Your assignment: Look through the records below, and whenever a line contains "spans", copy it.
========================================================================
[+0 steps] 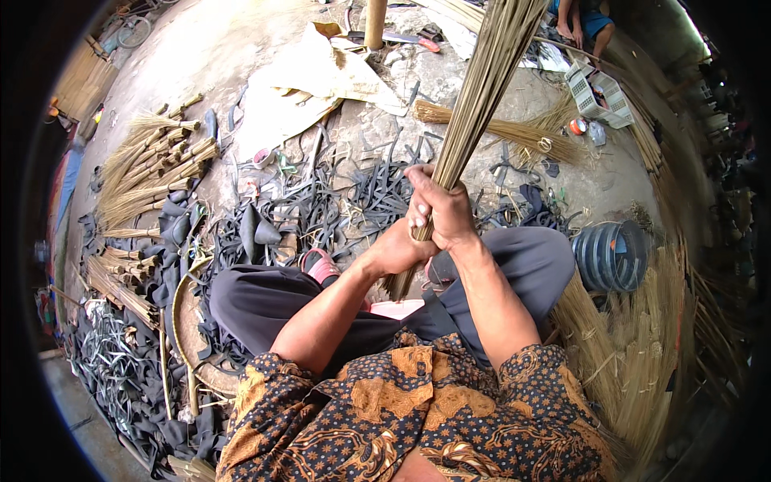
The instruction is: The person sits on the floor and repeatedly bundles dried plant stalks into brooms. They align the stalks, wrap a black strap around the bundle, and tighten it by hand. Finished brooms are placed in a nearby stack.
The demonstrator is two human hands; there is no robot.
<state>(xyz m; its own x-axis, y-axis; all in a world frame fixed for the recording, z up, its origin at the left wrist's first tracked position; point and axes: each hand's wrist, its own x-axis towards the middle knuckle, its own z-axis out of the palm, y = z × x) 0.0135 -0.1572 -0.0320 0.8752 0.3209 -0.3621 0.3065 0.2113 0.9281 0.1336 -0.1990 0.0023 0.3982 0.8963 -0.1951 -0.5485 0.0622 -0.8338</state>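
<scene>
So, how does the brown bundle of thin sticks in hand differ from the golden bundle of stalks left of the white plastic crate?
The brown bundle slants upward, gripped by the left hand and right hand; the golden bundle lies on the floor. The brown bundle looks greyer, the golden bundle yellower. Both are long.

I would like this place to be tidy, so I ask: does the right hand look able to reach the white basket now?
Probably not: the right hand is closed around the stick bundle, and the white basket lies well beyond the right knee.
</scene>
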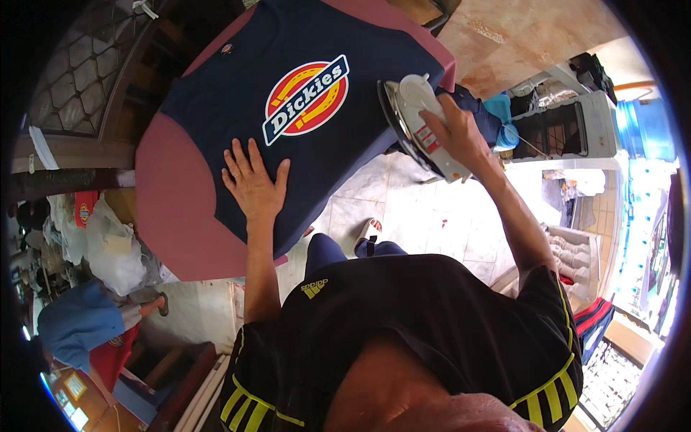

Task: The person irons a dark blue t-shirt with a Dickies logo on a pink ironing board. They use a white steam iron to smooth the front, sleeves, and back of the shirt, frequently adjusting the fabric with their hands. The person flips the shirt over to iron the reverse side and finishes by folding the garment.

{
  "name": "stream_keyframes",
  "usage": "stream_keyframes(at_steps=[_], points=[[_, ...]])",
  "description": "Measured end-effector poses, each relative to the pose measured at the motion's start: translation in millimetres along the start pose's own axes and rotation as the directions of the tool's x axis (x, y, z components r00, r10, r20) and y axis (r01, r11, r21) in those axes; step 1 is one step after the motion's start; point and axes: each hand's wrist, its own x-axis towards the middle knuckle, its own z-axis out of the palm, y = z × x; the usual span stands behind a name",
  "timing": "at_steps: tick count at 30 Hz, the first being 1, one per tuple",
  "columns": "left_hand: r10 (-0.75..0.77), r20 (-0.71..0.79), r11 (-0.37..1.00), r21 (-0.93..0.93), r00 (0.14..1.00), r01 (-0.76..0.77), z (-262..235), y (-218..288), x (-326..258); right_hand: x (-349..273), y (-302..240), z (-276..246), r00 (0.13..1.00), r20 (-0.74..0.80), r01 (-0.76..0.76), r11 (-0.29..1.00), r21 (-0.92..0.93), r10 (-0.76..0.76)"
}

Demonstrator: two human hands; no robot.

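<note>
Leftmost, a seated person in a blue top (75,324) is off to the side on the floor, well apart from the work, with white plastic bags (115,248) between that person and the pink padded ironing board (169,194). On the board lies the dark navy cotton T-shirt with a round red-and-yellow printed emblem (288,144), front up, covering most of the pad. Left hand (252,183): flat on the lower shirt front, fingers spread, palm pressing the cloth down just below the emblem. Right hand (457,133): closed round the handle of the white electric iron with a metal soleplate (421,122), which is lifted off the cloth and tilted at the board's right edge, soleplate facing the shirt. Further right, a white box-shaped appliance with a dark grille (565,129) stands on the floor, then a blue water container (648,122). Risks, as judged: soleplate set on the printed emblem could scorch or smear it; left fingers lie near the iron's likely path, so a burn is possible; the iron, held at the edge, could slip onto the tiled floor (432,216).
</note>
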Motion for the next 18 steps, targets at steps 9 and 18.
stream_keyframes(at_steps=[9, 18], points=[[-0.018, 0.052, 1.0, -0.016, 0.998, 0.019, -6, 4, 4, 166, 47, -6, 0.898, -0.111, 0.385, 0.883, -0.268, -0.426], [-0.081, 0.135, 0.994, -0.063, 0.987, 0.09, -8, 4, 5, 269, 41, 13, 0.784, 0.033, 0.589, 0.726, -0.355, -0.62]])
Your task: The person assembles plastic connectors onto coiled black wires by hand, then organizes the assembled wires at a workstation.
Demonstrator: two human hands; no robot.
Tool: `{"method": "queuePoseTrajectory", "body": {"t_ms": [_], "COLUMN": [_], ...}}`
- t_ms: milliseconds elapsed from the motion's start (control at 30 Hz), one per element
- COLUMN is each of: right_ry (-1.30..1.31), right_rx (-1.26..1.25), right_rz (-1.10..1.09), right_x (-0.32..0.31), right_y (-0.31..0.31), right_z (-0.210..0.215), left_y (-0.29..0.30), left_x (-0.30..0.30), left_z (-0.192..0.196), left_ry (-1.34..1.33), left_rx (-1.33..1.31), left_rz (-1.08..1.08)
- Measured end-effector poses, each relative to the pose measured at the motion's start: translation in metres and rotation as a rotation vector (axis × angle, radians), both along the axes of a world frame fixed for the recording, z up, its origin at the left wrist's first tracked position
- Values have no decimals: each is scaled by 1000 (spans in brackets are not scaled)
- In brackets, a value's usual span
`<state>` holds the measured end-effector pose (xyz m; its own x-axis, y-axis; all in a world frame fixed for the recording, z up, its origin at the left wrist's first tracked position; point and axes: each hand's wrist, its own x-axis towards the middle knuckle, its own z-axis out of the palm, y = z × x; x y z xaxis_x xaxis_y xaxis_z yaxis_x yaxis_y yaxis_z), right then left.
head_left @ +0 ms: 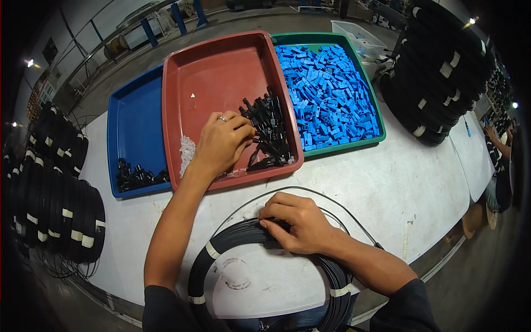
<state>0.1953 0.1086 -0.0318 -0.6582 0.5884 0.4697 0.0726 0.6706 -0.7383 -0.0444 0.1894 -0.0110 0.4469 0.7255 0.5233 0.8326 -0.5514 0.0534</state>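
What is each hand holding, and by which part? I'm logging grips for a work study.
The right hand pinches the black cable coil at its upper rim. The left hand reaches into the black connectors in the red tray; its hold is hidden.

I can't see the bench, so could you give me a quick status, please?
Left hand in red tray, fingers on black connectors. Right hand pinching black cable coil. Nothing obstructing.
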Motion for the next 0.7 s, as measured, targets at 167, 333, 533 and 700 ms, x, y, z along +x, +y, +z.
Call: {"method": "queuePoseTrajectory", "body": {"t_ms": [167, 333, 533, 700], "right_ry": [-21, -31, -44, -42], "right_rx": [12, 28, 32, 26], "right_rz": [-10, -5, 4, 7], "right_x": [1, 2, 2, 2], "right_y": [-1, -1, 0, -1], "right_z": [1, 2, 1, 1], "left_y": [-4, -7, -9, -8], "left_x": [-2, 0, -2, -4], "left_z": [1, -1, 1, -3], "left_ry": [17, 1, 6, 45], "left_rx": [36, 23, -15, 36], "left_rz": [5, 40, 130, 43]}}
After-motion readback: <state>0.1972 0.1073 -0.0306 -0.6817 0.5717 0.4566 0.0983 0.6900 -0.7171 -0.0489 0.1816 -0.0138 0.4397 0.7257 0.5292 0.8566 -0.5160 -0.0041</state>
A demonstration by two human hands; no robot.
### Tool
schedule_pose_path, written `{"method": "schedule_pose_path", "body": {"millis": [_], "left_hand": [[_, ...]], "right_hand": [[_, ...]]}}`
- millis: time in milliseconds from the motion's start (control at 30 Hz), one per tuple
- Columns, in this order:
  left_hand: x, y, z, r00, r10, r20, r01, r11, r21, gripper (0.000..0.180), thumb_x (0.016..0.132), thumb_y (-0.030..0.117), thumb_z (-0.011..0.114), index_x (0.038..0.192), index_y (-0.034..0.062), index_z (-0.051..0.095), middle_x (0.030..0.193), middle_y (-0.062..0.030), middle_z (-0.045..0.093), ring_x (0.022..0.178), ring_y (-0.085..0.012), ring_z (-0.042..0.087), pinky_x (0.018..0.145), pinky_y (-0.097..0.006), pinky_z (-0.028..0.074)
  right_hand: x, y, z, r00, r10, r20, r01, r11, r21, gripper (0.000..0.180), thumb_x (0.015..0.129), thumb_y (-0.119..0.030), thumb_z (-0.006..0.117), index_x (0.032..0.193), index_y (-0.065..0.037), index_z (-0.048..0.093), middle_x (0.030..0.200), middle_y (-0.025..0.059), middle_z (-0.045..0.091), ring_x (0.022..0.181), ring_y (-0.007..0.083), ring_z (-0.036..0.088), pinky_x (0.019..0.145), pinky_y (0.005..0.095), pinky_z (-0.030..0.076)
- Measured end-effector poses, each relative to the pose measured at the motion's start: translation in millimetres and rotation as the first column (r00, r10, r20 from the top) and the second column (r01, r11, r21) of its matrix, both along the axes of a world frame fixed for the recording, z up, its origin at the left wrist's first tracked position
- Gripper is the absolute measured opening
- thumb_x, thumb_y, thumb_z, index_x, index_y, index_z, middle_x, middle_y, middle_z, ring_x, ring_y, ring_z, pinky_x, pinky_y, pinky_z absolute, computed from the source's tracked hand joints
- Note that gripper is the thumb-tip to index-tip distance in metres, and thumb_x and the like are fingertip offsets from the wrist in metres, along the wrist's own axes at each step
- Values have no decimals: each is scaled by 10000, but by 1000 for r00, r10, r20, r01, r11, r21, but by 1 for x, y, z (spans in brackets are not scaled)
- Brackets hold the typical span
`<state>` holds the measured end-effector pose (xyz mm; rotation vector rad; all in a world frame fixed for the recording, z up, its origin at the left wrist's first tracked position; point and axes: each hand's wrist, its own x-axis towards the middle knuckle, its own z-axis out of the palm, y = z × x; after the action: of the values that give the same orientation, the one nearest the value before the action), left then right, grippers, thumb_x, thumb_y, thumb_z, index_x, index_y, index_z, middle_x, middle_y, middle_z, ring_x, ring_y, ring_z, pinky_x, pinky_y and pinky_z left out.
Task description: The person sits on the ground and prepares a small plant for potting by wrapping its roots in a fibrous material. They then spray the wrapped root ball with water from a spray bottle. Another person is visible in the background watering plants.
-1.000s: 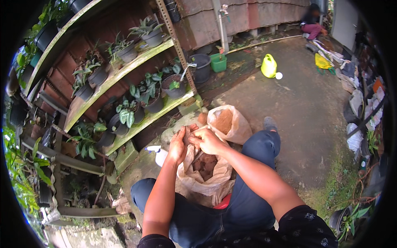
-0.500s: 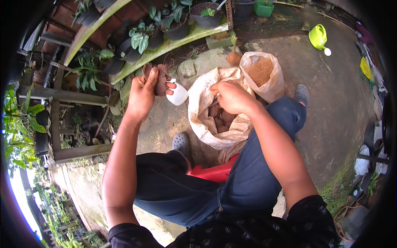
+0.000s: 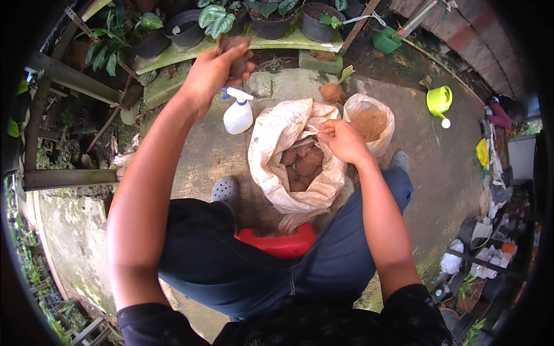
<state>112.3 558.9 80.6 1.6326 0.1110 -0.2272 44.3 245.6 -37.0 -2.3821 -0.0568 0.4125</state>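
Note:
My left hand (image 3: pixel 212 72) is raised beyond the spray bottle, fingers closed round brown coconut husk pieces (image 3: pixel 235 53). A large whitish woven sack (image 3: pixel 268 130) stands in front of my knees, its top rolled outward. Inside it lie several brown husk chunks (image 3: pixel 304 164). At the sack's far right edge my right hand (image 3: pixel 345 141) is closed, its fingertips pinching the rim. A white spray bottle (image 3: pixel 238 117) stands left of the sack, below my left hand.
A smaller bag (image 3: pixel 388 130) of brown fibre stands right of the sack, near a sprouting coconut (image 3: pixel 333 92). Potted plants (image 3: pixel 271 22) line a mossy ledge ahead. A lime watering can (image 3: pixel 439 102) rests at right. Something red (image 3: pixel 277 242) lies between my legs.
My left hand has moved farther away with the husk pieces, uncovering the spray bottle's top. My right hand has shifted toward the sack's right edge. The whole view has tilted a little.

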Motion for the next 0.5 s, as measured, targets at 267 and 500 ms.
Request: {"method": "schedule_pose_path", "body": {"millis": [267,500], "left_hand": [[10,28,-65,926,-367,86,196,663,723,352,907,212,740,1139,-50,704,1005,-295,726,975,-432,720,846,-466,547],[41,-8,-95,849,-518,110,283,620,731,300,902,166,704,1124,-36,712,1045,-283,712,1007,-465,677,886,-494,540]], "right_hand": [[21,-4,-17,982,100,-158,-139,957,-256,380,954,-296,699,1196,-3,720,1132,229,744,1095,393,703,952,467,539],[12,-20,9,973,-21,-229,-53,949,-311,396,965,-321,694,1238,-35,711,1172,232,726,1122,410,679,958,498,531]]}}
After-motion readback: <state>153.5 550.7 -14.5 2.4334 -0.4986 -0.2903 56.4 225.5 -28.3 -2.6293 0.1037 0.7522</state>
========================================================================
Exercise solution:
- Values have no decimals: each is scaled by 1000 (spans in brackets are not scaled)
- Values have no decimals: each is scaled by 10000, but by 1000 for r00, r10, r20, r01, r11, r21, but by 1 for x, y, z (spans in brackets are not scaled)

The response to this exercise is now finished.